Overall, Lynch remains circumspect that the Great Resignation will come to pass, but that the pandemic has changed priorities. “A lot of people have made life choices around who they work for, where they work, what they do. And I think Covid has given people time to reflect on what’s important to them. I think with the whole great resignation piece, there are two main things,” he said.

“One is the return to work. So, I think in the US what happened was a lot of companies said ‘right, you have to come back to the office’. They didn’t want to do that, they lived in a different state, and it was cheaper. And then second piece was, again, in the last 18 months, a lot of people have side hustles now because you can build a website for €100 and off you can go and sell something, and you can buy crypto now and become a gazillionaire overnight and all these other things.”

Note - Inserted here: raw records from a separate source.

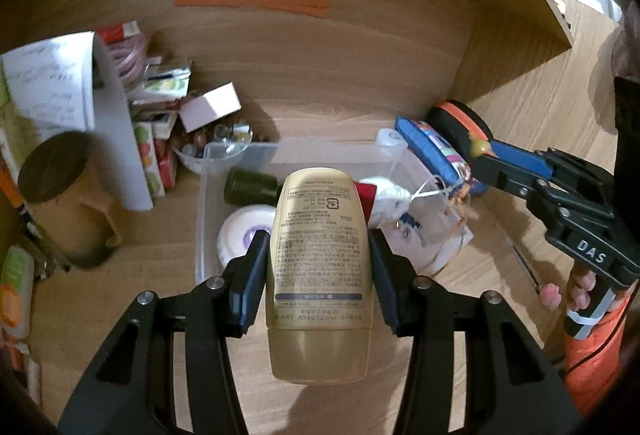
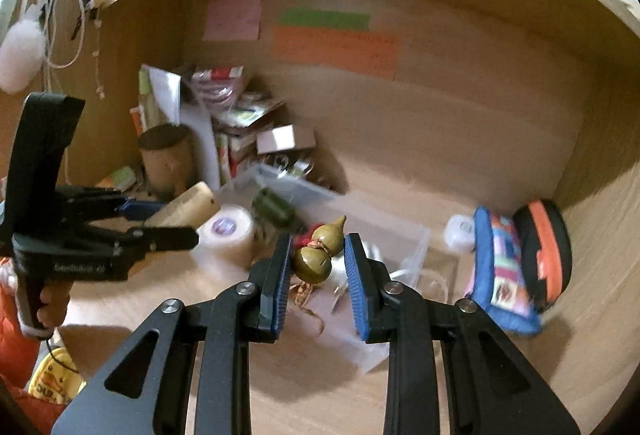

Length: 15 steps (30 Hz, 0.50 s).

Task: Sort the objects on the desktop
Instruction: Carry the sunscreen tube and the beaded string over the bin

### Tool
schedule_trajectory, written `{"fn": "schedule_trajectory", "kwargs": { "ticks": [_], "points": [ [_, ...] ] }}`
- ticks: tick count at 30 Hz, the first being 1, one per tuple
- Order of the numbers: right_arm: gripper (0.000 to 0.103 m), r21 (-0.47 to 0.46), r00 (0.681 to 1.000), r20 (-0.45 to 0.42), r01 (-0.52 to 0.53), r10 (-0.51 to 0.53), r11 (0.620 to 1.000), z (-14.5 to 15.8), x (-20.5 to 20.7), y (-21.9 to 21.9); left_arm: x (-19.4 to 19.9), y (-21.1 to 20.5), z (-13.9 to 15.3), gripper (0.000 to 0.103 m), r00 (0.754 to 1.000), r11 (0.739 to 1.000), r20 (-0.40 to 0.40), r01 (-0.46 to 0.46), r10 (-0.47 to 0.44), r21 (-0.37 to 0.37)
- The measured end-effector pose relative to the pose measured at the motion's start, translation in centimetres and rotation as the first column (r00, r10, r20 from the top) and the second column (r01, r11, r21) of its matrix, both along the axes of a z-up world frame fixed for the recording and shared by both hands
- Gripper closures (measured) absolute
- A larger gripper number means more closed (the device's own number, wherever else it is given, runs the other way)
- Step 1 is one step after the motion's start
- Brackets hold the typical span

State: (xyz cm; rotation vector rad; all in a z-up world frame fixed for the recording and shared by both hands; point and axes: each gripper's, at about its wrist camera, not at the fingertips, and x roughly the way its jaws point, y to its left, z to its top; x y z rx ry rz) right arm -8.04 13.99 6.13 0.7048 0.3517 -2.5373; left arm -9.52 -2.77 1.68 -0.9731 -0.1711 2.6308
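Both claws: left gripper (image 1: 318, 267) clamps gold bottle (image 1: 320, 275); right gripper (image 2: 318, 275) part-open around gourd (image 2: 320, 251).

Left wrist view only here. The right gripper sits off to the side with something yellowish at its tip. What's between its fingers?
Observer: A small olive gourd charm sits between the right gripper's fingers, over the clear bin.
Operator: Clamped?
Observer: It doesn't look so. The right wrist view shows a gap between the gourd and the blue finger on one side.
Operator: Anything past my left edge?
Observer: A white fluffy pompom hangs on strings outside the shelf's side wall.
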Motion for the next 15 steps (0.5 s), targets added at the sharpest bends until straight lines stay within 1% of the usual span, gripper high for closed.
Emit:
{"fn": "schedule_trajectory", "kwargs": {
  "ticks": [6,9,12,15],
  "points": [
    [0.079,-0.029,0.999,0.008,0.041,-0.041,0.999,0.1,-2.9,0.1,-2.9,1.1,-0.1,0.055,0.999,1.0,0.026,0.024,-0.024,0.005],
    [0.079,-0.046,0.998,0.029,0.059,-0.058,0.997,-0.2,-4.7,0.0,-4.3,1.9,-0.6,0.055,0.999,0.999,0.043,0.033,-0.033,0.0],
    [0.079,-0.039,0.996,0.056,0.069,-0.066,0.997,-1.2,-6.4,-0.2,-5.6,2.7,-1.2,0.055,0.997,0.999,0.064,0.047,-0.047,0.0],
    [0.079,-0.02,0.993,0.099,0.071,-0.069,0.997,-3.0,-8.3,-0.7,-6.7,3.4,-1.9,0.055,0.995,0.998,0.082,0.054,-0.053,-0.013]
  ]
}}
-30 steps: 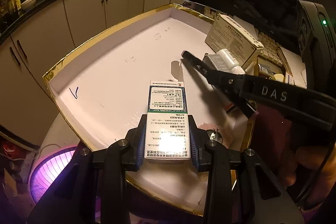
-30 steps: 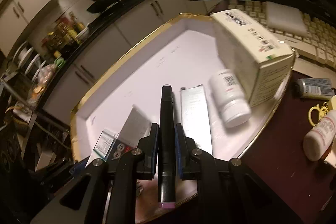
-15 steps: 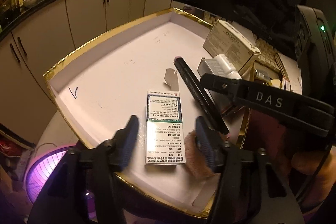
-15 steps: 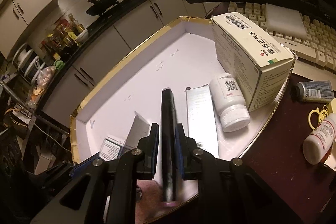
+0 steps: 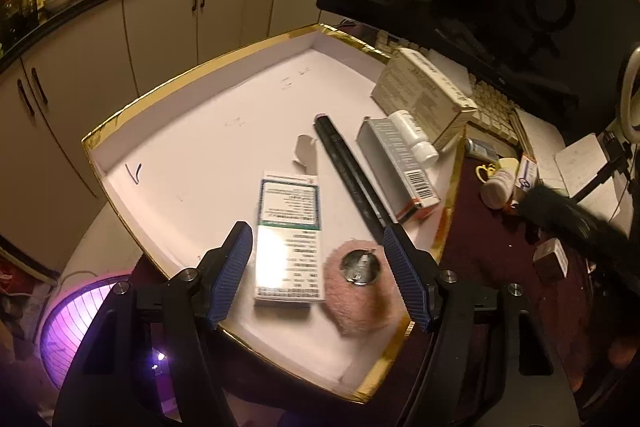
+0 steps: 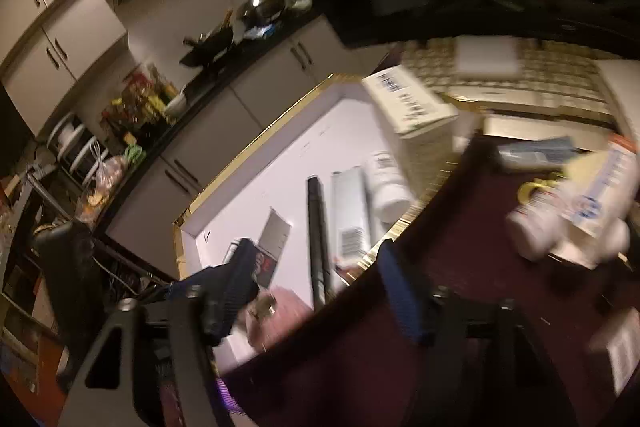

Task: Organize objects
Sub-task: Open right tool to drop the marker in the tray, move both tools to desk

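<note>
Inside the shallow white gold-rimmed tray [image 5: 120, 123] lie a flat white medicine box with green-edged label [image 5: 289, 239] and a long black marker pen [image 5: 352, 175], side by side, apart. I see my left gripper [image 5: 318, 279] wide open over the box, gripping nothing; my right gripper [image 6: 320, 291] is equally spread and empty. Both placements look finished. Next, I judge, I must steer right toward the white bottle [image 5: 498, 183] on the dark red table [image 5: 496, 267].
</note>
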Action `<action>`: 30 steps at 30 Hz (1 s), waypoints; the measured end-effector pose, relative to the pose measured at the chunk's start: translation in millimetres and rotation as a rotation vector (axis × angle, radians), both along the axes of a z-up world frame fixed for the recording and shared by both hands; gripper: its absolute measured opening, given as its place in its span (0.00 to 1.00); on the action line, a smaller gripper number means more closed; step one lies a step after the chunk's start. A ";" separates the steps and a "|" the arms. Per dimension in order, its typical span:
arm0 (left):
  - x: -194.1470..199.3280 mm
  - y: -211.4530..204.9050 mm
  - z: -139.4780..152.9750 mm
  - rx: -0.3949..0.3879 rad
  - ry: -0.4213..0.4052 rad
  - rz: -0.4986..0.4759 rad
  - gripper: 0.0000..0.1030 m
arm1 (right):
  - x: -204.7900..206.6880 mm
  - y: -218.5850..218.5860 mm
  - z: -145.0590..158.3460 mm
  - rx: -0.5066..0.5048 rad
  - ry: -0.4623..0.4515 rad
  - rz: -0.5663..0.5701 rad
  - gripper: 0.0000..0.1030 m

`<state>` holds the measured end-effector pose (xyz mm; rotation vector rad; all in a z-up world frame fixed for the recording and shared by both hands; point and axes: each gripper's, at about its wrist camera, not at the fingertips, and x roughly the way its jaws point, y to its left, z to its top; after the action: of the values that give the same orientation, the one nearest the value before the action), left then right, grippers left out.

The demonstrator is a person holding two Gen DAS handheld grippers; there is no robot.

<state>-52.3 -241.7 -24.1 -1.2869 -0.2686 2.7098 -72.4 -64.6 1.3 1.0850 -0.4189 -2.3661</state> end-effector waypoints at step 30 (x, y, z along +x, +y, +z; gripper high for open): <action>-94.0 229.1 -33.5 -0.223 -0.078 -0.463 0.71 | 113.9 176.4 -18.8 0.018 0.073 -0.347 0.80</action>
<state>-146.3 -12.6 -57.6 -1.3137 0.2997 2.3434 41.5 111.8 -17.6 0.9961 -0.6017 -2.7056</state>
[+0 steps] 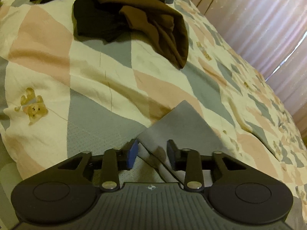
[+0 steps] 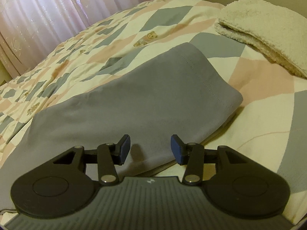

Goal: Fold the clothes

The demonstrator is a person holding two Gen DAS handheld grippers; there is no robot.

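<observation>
A grey garment lies folded into a long flat shape on the patchwork bedspread. My right gripper hovers at its near edge, open; the cloth runs under the gap and the blue pads stand clear of it. In the left wrist view a corner of the same grey garment rises like a tent from the bedspread into my left gripper. There the jaws stand narrow, with the folded edge pinched between them.
A heap of unfolded clothes, a brown piece over a black one, lies further up the bed. A folded cream towel rests at the far right. Pink curtains hang along the bed's far side.
</observation>
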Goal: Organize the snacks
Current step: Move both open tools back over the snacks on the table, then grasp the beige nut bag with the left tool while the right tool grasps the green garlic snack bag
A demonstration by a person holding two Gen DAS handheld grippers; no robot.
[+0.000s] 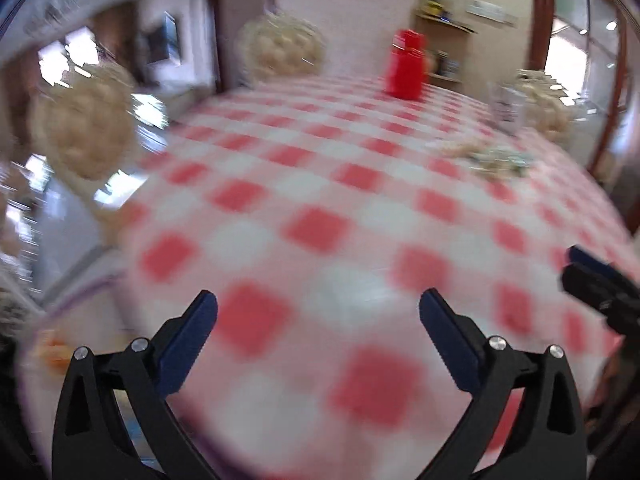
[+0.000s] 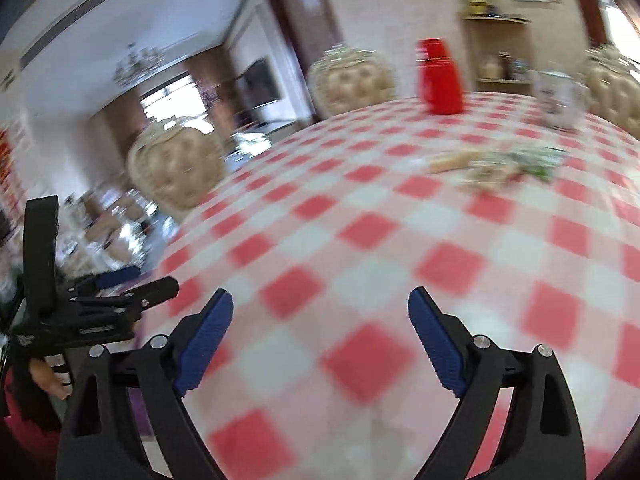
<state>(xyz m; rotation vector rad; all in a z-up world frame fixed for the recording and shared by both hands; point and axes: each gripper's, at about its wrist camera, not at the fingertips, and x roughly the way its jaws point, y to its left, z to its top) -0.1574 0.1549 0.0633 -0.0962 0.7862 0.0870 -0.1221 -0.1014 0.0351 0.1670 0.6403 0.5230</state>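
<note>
- Left wrist view: the left gripper (image 1: 318, 306) hangs over the near part of the table (image 1: 320, 184), its blue pads spread wide with only red-and-white checked cloth between them.
- The snacks (image 1: 486, 156) lie in a loose, blurred pile on the cloth at the far right, well apart from both grippers; individual packets cannot be told apart.
- A red container (image 1: 406, 65) stands upright near the far edge; its contents cannot be seen.
- A clear container (image 1: 507, 106) stands at the far right, just behind the snacks; what it holds is too blurred to tell.
- The right gripper (image 1: 592, 276) juts in at the right edge.
- Right wrist view: the right gripper (image 2: 320, 306) is likewise spread wide and empty above the cloth, with the left gripper at the left edge.
- Padded chairs (image 2: 176, 168) stand around the far and left sides of the table.
</note>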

Andrew Lynch on flexible working

“We really promote flexible working. We’re a digital-first business. That means people can work from wherever they want, whether it’s a home, coffee shop, off on the beach somewhere. Right now, my colleagues and people who work for me could be watching Netflix, they could be shopping in Dundrum. What we focus on is output and are they going to do what they’ve set out to do each week, each month. Outside of that, as long as they’re doing that, then they can manage their own day. If you give people autonomy and trust, they will repay it back in spades, and you’ll get better. And I know myself, I work well when I have autonomy. I was terrible in school. I was a good kid. But I was terrible in school, because when I was told to be here, do this, do that study here – I would just do the opposite because I was just immature.

“Flexibility is a really, really important thing. I think our culture is better now than it was 18 months ago. And I genuinely mean that. I don’t know what the reason is. I think you’ve to collaborate better and communicate better. I think you actually get to spend more time speaking to people properly, because I know if I call someone, we’re having a proper conversation, whereas, in the office, it can be a fleeting vibe.”